Préférer les gens qu’on admire aux gens qu’on déteste
Comprenez bien que le mode gentil, c’est pas un mode fan girl à crier d’enthousiasme dès qu’une personne pour qui on a une forme d’admiration fait un truc. C’est juste choisir de se réjouir plutôt que de détester. Et cette gentillesse, elle nous est d’abord destinée. Je considère que j’ai passé l’âge de me forcer et je veux que la timeline de mes réseaux sociaux reflètent ça. Ces timelines, j’y vais dans mes temps morts. Pour tuer cinq minutes ou pour me détendre un peu. Je n’ai pas envie que ça active la moindre montée de bile. Déjà que j’ai encore trop le réflexe de lire les commentaires et d’avoir envie de passer tout ça au napalm. Vraiment, on est déjà assez contraints de fréquenter des gens qui nous exasperent au quotidien, pourquoi s’en rajouter ?

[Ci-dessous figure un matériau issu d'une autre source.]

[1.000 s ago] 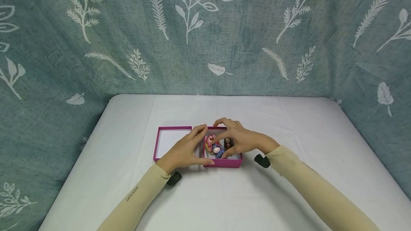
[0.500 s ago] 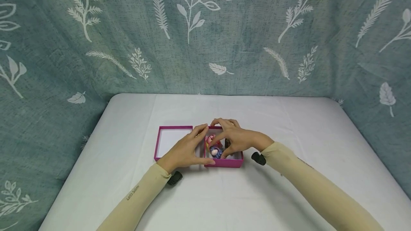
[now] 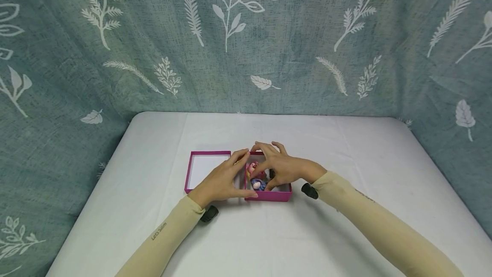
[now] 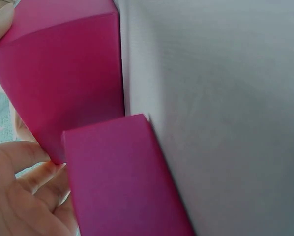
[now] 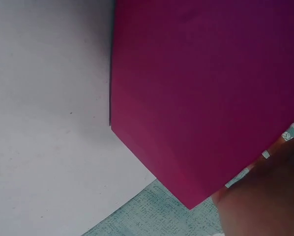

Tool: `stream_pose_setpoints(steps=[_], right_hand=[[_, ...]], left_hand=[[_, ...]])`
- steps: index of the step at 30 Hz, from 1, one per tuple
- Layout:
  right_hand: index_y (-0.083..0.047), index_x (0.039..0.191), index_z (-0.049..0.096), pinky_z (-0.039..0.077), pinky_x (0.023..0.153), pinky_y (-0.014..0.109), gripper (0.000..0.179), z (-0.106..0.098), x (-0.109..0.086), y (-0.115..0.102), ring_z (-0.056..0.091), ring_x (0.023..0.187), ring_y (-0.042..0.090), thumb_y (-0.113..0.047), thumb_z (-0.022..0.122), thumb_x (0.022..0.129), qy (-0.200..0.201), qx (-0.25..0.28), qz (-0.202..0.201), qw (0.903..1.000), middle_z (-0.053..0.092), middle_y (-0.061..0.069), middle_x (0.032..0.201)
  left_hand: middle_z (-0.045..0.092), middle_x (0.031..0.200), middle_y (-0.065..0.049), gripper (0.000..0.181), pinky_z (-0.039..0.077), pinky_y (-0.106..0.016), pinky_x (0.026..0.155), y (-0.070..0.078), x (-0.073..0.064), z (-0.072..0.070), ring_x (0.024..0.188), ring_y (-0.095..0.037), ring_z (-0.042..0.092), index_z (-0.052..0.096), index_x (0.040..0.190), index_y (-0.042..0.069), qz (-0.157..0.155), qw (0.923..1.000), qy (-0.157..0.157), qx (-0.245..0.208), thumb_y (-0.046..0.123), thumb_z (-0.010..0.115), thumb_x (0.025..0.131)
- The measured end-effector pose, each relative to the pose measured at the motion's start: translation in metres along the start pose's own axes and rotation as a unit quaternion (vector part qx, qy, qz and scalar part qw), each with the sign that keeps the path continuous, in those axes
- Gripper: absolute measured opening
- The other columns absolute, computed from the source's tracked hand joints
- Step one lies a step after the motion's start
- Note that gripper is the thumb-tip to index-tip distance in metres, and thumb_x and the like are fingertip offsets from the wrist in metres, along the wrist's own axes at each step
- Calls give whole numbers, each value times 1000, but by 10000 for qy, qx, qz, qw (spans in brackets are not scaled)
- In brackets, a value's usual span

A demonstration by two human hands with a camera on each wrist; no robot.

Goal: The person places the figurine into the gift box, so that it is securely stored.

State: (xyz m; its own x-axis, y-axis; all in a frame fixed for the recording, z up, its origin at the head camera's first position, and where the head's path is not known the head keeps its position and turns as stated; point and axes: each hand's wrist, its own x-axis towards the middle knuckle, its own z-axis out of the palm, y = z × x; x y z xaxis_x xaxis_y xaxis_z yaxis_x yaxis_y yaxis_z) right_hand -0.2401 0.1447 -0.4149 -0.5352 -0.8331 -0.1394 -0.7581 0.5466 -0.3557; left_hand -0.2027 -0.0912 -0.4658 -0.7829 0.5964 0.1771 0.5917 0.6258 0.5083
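Observation:
A magenta box [image 3: 267, 195] with a light interior stands on the white table. My left hand [image 3: 221, 185] grips its left end, thumb at the front wall and fingers at the far left corner. Inside lies a figurine with pink hair and a blue skirt [image 3: 258, 184]. My right hand [image 3: 286, 168] reaches over the box, thumb and index finger around this figurine, the other fingers over the far rim. A second, dark-haired figurine [image 3: 272, 173] is mostly hidden under that hand. In the right wrist view the box wall [image 5: 201, 98] covers most of the hand's work.
The magenta-rimmed lid [image 3: 210, 153] lies inside up, directly left of the box and partly behind my left hand. White cloth covers the table [image 3: 330, 140]. A green leaf-patterned curtain [image 3: 292, 80] rises behind and at both sides.
My right hand has shifted slightly left over the box, covering more of the dark-haired figurine. The pink-haired figurine's skirt has moved a little left and toward the front. My left hand stays at the box.

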Motion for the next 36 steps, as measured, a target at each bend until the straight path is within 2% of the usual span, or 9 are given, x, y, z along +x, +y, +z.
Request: stream_pose_setpoints(steps=[13,23,36], right_hand=[[-38,117,72,2,113,69,49,0,-1,-1,3,150,37,-32,88,71,-66,-196,-21,9998,21,16,157],[-38,116,72,8,113,68,49,2,-1,-1,7,150,36,-31,88,70,-4,-340,-136,9993,21,14,156],[-35,112,74,13,112,66,43,3,0,-3,17,147,34,-31,88,72,71,-437,-154,9989,22,16,155]], left_hand=[[19,162,6,115,41,-44,111,1,0,1,143,-23,37,21,157,11,-14,10000,13,-5,71,71,72],[21,162,1,115,40,-45,111,3,0,-1,142,-24,38,20,157,12,-74,10000,-35,40,70,72,72],[18,162,6,115,41,-43,111,1,1,0,142,-22,37,20,157,12,-51,10000,14,83,71,71,72]])
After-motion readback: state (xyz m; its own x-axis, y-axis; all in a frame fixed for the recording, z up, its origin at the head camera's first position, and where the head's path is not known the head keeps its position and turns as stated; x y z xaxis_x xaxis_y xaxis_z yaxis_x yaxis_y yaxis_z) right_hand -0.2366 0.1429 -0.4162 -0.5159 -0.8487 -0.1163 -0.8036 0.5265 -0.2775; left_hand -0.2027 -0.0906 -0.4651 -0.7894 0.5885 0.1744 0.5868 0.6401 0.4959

J’ai pas le temps de détester
Alors, je sais que je suis pas dans la vibe “détester, c’est cool”. J’ai vraiment pas compris la hype sur une série comme Succession où le but, c’est d’écrire des personnages tellement détestables que tu vas adorer leur chute. Je vois le côté cathartique mais j’ai pas envie de cultiver ce jardin-là. D’être fière de mes clashes, de regarder un truc en collectivité juste pour me moquer. Mon temps libre est précieux et je préfère le passer à regarder des trucs qui m’apportent quelque chose. D’où mon agacement quand je regarde un truc nul.
Ne garder que les gens qui apportent de la joie
Alors j’active le mode gentil où je ne suis les gens qui m’apparaissent sympathiques et à qui je souhaite du bien. Si une personne commence à me crisper, je la mute ou je l’unfollow. Mais je ne la garde pas dans mon réseau en attendant qu’il lui arrive une merde pour passer en mode Schadenfreude. Je ne fais pas ça par pure vertu, moi meilleure que vous… Je le fais parce que la première personne victime de mes “envies” de méchanceté, c’est moi. Et puis tant qu’une personne n’a pour seul tort d’être con à mes yeux, y a pas crime.
Du baume au coeur
Bref, on a quitté le lycée, on devrait avoir compris que le bullying ne rend pas cool. Essayer de mettre du baume au cœur aux autres mais surtout à soi… C’est la voie de ma quarantaine. Et la semaine prochaine, on va parler dispute et bagarre.